Détermination du CIMR complémentaire
Sur la base de nos hypothèses précédentes, nous comparons rémunération nette imposable 2018 à celle de 2019. La part des revenus non exceptionnels s’élève à 90 000 € (le revenu exceptionnel étant égal à 111 101 € - 90 000 € soit 21 101 €).
Le CIMR complémentaire est donc égal à : 31 856 € x (90 000 € / 111 101 €) soit 25 806 €.
Un CIMR de 22 938 € ayant déjà été versé, le CIMR complémentaire sera de 2 868 €. Ce montant sera restitué en 2020.
Si l’on « écrase » la fiscalité dans le temps, le montant de l’impôt à payer sera de 6 050 € au titre des revenus 2018 (impôt théorique – CIMR – CIMR complémentaire).
Hypothèse 2 : Dividendes soumis au PFU
Le montant de l’impôt théorique s’élève à 27 918 € dont 23 645 € au titre de la rémunération et 4 273 € au titre du PFU sur dividendes.
Détermination du CIMR
Sur la base de nos hypothèses précédentes, nous comparons la rémunération nette imposable 2018 à celle de 2017. La part des revenus non exceptionnels s’élève à 80 000 € (le revenu exceptionnel étant égal à 91 073 € - 80 000 € soit 11 073 €).
Le CIMR est donc égal à : 23 645 € x (80 000 € / 91 073 €) soit 20 770 €.
L’impôt à payer en 2019 s’élèvera à 7 148 € soit 27 918 € – 20 770 €.
Détermination du CIMR complémentaire
Sur la base de nos hypothèses précédentes, nous comparons rémunération nette imposable 2018 à celle de 2019. La part des revenus non exceptionnels s’élève à 90 000 € (le revenu exceptionnel étant égal à 91 073 € - 90 000 € soit 1 073 €).
Le CIMR complémentaire est donc égal à : 23 645 € x (90 000 € / 91 073 €) soit 23 366 €.
Un CIMR de 20 770 € ayant déjà été versé, le CIMR complémentaire sera de 2 596 €. Ce montant sera restitué en 2020.
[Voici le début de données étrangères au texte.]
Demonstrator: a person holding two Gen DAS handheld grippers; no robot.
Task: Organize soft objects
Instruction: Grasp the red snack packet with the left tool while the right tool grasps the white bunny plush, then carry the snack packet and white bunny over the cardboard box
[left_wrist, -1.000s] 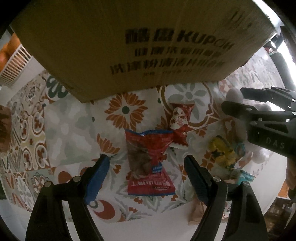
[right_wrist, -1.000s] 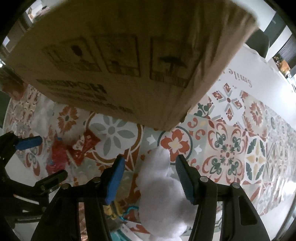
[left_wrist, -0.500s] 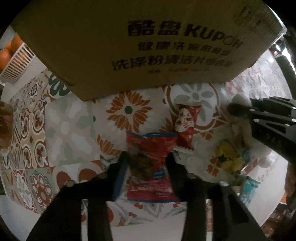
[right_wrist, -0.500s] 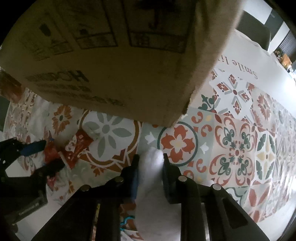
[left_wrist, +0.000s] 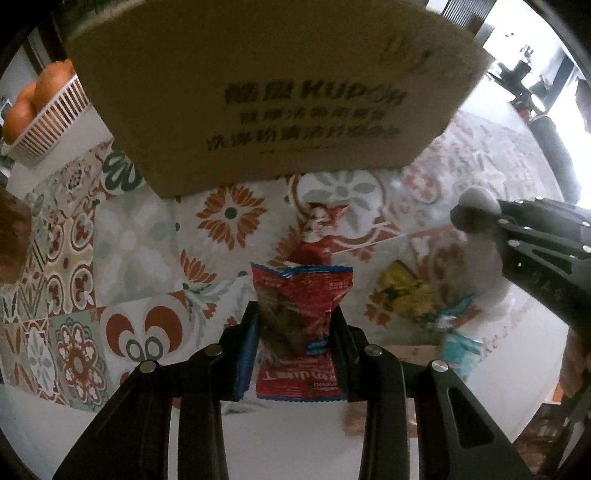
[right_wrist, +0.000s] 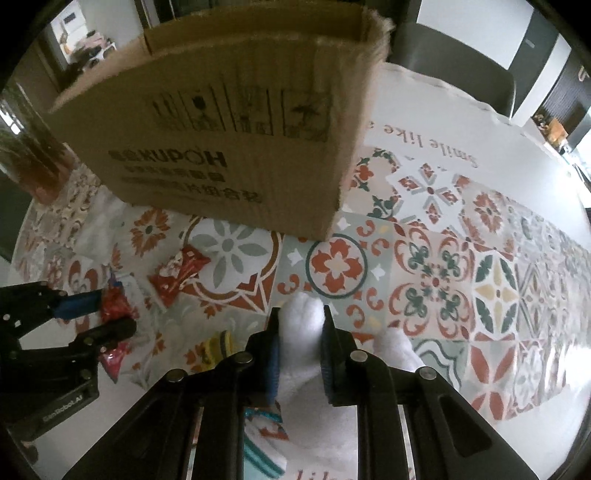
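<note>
Left gripper (left_wrist: 295, 325) clamped on a red snack packet (left_wrist: 299, 317), right gripper (right_wrist: 299, 343) clamped on a white plush toy (right_wrist: 301, 325), both before a cardboard box (right_wrist: 229, 147), jaws having just closed on them

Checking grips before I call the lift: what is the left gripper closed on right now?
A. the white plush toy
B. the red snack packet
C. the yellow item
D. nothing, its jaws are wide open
B. In the left wrist view the left gripper has its pads pressed on the sides of the red snack packet; the white plush toy is in the right gripper.
</note>
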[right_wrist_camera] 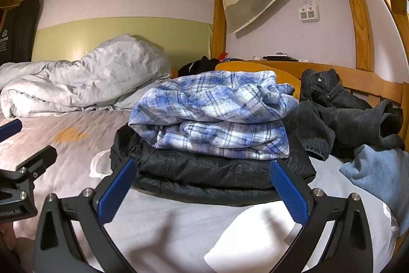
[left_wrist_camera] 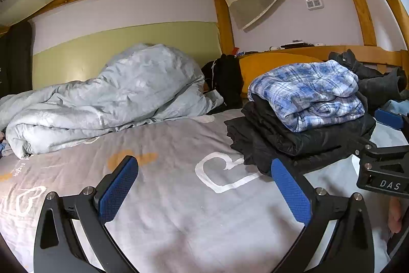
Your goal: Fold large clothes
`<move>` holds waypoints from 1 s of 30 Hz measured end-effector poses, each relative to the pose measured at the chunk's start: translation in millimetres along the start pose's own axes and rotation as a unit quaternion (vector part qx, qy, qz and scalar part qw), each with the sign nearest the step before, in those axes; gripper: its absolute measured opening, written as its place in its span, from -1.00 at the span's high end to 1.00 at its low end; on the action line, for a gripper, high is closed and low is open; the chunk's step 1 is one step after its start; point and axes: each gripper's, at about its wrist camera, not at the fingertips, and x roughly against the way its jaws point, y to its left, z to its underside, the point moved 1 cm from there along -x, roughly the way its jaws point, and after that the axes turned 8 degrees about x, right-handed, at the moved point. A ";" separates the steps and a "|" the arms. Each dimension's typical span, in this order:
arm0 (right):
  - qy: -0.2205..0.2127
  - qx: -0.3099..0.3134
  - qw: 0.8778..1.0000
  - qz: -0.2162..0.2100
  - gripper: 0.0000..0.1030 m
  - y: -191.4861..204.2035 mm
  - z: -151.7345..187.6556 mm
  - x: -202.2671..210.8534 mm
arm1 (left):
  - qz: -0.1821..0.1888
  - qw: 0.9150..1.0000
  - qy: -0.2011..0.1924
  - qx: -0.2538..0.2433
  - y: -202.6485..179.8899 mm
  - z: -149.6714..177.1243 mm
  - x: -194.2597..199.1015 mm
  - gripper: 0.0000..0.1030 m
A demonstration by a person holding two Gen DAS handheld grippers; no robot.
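Lower bunk of a wooden bunk bed, patchwork curtain overhead, pale wall behind. The bed sheet (left_wrist_camera: 179,209) is grey with white heart outlines and takes up most of both views. A grey duvet (left_wrist_camera: 107,96) is bunched against the far wall, likely shoved there to free folding space.

Task items: a stack sits on the sheet, toward the right side of the bed. The black padded jacket (right_wrist_camera: 204,168) is folded flat at the bottom, probably because it is the widest and firmest base. The blue plaid shirt (right_wrist_camera: 214,117) lies folded on top of it, soft and a bit lumpy, edges uneven but contained within the jacket's footprint. To the right of the stack, a heap of dark jeans (right_wrist_camera: 342,109) and a light blue garment (right_wrist_camera: 378,170) is unfolded, apparently waiting its turn.

The right gripper (right_wrist_camera: 204,191) points straight at the stack's near edge, jaws spread wide, holding nothing; tips sit just at the jacket's front edge, contact unclear. The left gripper (left_wrist_camera: 204,186) hovers over bare sheet left of the stack, jaws also spread and empty.

Judgement: two items done, more left on the right.
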 end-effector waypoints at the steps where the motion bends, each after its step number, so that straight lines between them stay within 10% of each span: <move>1: 0.001 0.000 1.000 0.000 -1.00 -0.2 0.0 -0.3 | 0.000 1.000 0.000 0.000 0.0 -0.1 -0.3 -1.00; 30: 0.004 0.000 1.000 -0.001 -1.00 -2.4 0.8 -0.1 | 0.003 1.000 0.010 -0.002 -0.7 0.7 -2.0 -1.00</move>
Si l’on « écrase » la fiscalité dans le temps, le montant de l’impôt à payer sera de 4 552 € au titre des revenus 2018 (impôt théorique – CIMR – CIMR complémentaire)
Synthèse comparative
Dans notre cas d’espèce, le chef d’entreprise a intérêt à privilégier la distribution de dividendes et opter pour le PFU. Bien évidemment, la modification d’un seul des paramètres (statut social, montant de la distribution, contexte fiscal…) pourrait conduire à
des résultats différents et il est indispensable de traiter au cas par cas.